(Angelo Paratico) For many of my generation (we are boomers), Indro Montanelli, with his articles and his view of history, was a source of admiration and respect. When I published a booklet in Hong Kong containing the Sayings of Confucius, the image of the Confucian ‘superior man’ that came to mind was precisely his, and for this reason I dedicated that book to him. After he was ousted from Il Giornale, I was one of the few overseas subscribers who followed him through La Voce’s collapse. One of the first cracks in the monument I had erected to him was caused by Gino Agnese, a writer and foreign correspondent who passed away last year. He told me that, without a doubt, Montanelli had a writing style that made you fall in love with it, but for him, what mattered was not the truth but what seemed plausible, and he cited various examples.

Indro’s lies
I went to check and, with great sadness, had to admit that Agnese was right; the most glaring lies were the image – which he often recalled – of him wandering around Piazzale Loreto on 29 April 1945 and gazing at the mutilated bodies of Mussolini and the others. Yet he remained safe in Switzerland until 22 May 1945. The other big tall tale was the story of his young Abyssinian wife, who existed only in his imagination, as has been proven beyond any reasonable doubt. A low-ranking Italian officer in Africa could not have afforded such liberties.
Renata Broggini, a Swiss historian from Locarno, was something of a nemesis for that tall-tale-teller Montanelli; indeed, after a few exchanges, realising full well where she was heading, he consistently refused to reply to her or meet her. In particular, a book by Broggini, based on meticulous archival research, has shattered Montanelli’s reputation as a careful and credible reporter. The book is *Passaggio in Svizzera. L’anno nascosto di Indro Montanelli* (Feltrinelli, 2007, reprinted in 2021), which, however, had very little impact in Italy. The picture that emerges when re-reading his verbal about-turns is that of a novelist, a sort of Ernest Hemingway who was sent to Europe before the Second World War and then sacked by his newspaper because he tended to produce novel-like plots, with himself at the centre, rather than reliable news.

The escape to Switzerland
On 14 August 1944, Indro Montanelli arrived at the Swiss border, at Costone di Stabio, in the province of Varese. With him were the American Dorothy Gibson, Anna Grella, General Zambon, and a certain Luigi Monti, who was accompanying them. The German guards let them through, turning a blind eye. His wife, the Austrian Margarethe de Colins de Tarsienne, remained in prison. He told the Swiss that he had escaped from San Vittore, thanks to the National Liberation Committee. He passed himself off as a member of the Resistance and later gave various accounts of how he had managed to escape the death sentence, which, in reality, had never existed. Over time, and following the deaths of witnesses who might have contradicted Montanelli himself, he gave various accounts of this ‘escape’ and death sentence. He claimed that it was Mussolini himself who had called for his death, but it has been proven that the Duce knew nothing of the matter (he had classified him among the ‘giant kangaroos’, not among the traitors); he then spoke of the Finnish Marshal Mannerheim, Dollman, and Ugo Osteria, a notorious double agent who, after the war, succeeded in being appointed by Parri as head of intelligence for the Prime Minister’s Office.
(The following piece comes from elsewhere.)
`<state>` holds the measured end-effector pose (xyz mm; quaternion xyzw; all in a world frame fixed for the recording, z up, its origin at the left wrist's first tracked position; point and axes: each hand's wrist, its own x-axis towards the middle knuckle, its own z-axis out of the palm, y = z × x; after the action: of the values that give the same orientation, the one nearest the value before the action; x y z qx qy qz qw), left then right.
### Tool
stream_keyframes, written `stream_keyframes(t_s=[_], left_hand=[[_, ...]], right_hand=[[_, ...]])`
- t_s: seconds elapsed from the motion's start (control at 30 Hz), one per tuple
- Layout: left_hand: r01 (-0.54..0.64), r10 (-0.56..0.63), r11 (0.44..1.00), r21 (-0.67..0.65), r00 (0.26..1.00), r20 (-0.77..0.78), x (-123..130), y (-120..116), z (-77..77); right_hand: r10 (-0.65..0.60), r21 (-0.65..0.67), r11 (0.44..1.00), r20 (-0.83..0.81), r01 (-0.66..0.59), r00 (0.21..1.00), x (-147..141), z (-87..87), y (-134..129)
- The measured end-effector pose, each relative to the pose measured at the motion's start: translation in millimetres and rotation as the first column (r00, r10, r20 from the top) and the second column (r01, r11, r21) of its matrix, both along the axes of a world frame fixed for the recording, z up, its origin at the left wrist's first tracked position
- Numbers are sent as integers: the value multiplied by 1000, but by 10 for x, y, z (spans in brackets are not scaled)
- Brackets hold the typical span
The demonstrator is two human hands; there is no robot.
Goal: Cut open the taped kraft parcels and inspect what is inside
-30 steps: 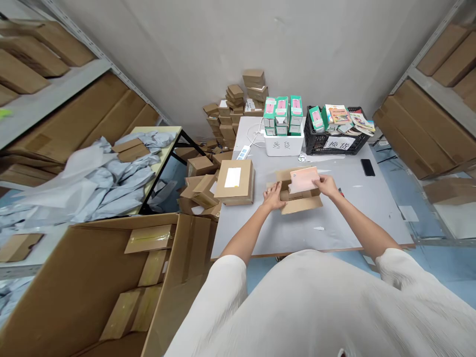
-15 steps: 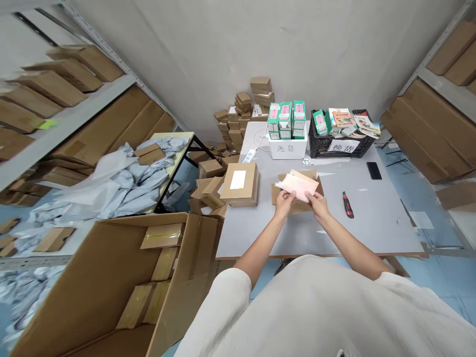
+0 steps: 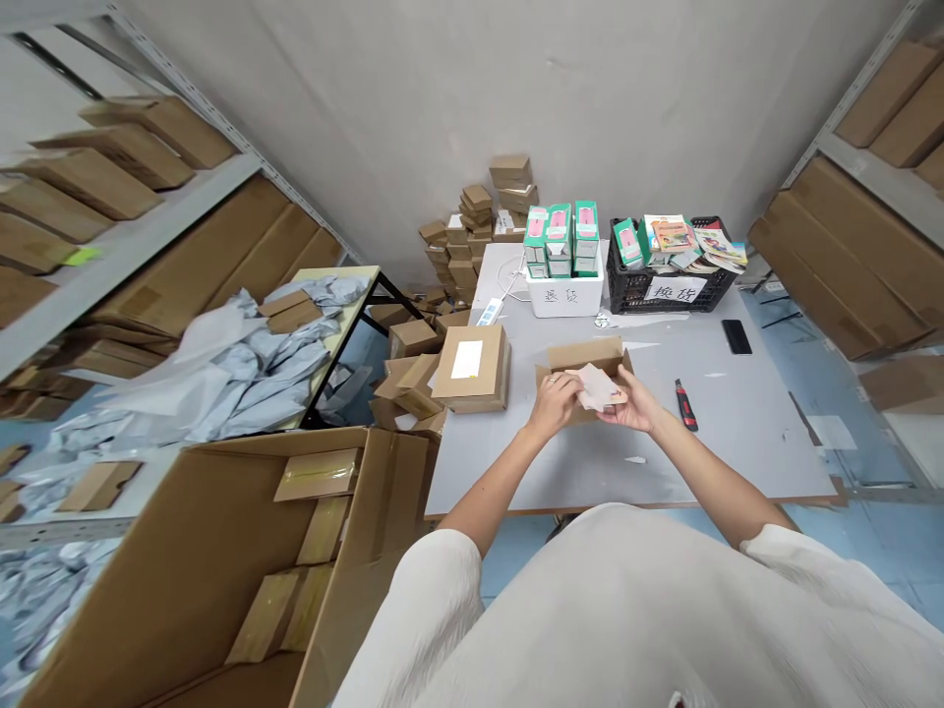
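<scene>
Both hands are over an open cardboard box (image 3: 586,352) on the grey table (image 3: 531,467). My left hand (image 3: 556,401) grips the left side of a pale pink packet (image 3: 599,387), fingers bent over it. My right hand (image 3: 632,401) holds the same packet from the right, palm partly turned up. The packet hides part of the box's inside. Left of them lies a closed carton (image 3: 472,369) with a white label. A red and black cutter (image 3: 685,405) rests to the right of my right hand.
Behind the hands stand a white bin (image 3: 564,297) of green boxes and a black crate (image 3: 671,292) of booklets. A phone (image 3: 737,336) lies at the right. A large open carton (image 3: 383,492) stands left of the table.
The packet has turned and looks smaller, and more of the box's back flap shows. My right hand has rolled palm up. The view has shifted slightly.
</scene>
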<state>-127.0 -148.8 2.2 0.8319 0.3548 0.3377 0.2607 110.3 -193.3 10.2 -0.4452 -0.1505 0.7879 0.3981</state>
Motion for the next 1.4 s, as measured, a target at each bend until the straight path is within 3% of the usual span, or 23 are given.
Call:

Marshal Rodolfo Graziani secured his release
However, the real truth emerges from Broggini’s book, which recounts the version published in October 1962 in the *Roma* of Naples by Felice Bellotti, a former correspondent for the *Corriere della Sera* and Montanelli’s deputy in Helsinki. The credit for his release goes to Marshal Graziani’s wife, a friend of Montanelli’s mother, Maddalena Doddoli. On Graziani’s instructions, Bellotti, together with Valerio Benuzzi, an official at the Ministry of the Interior, met General Harster in Verona, the commander of the SD. Harster telephoned Milan and then said: “Montanelli and his wife will be released from prison tomorrow; please convey my regards to Marshal Graziani.” The problem for Bellotti arose two days later, when he was summoned by Colonel Rauff in Milan, who had not taken kindly to being bypassed. Montanelli had crossed into Switzerland the day before, and Rauff shouted at him: “Now you’re going to prison in his place!” and told him that Montanelli’s wife would be deported to Germany. Bellotti left with his legs trembling. Bellotti’s highly credible account was deliberately ignored by Montanelli, who nevertheless changed his attitude towards Graziani from that of a murderer and violent colonialist to that of a gentleman.
On his return to the Corriere della Sera, he found the editor, Mario Borsa, who despised Montanelli, having seen through his true nature, and who relegated him to a corner. Montanelli’s star began to shine once more following Borsa’s dismissal and the arrival of Guglielmo Emanuel.
The Montanelli who emerges from this book by Broggini bears more resemblance to Oscar Giannino than to Hemingway, with his outbursts when he was a guest on Bruno Vespa’s *Porta a Porta*; and whenever I hear people say that Montanelli was there and told him… Renata Broggini springs to mind.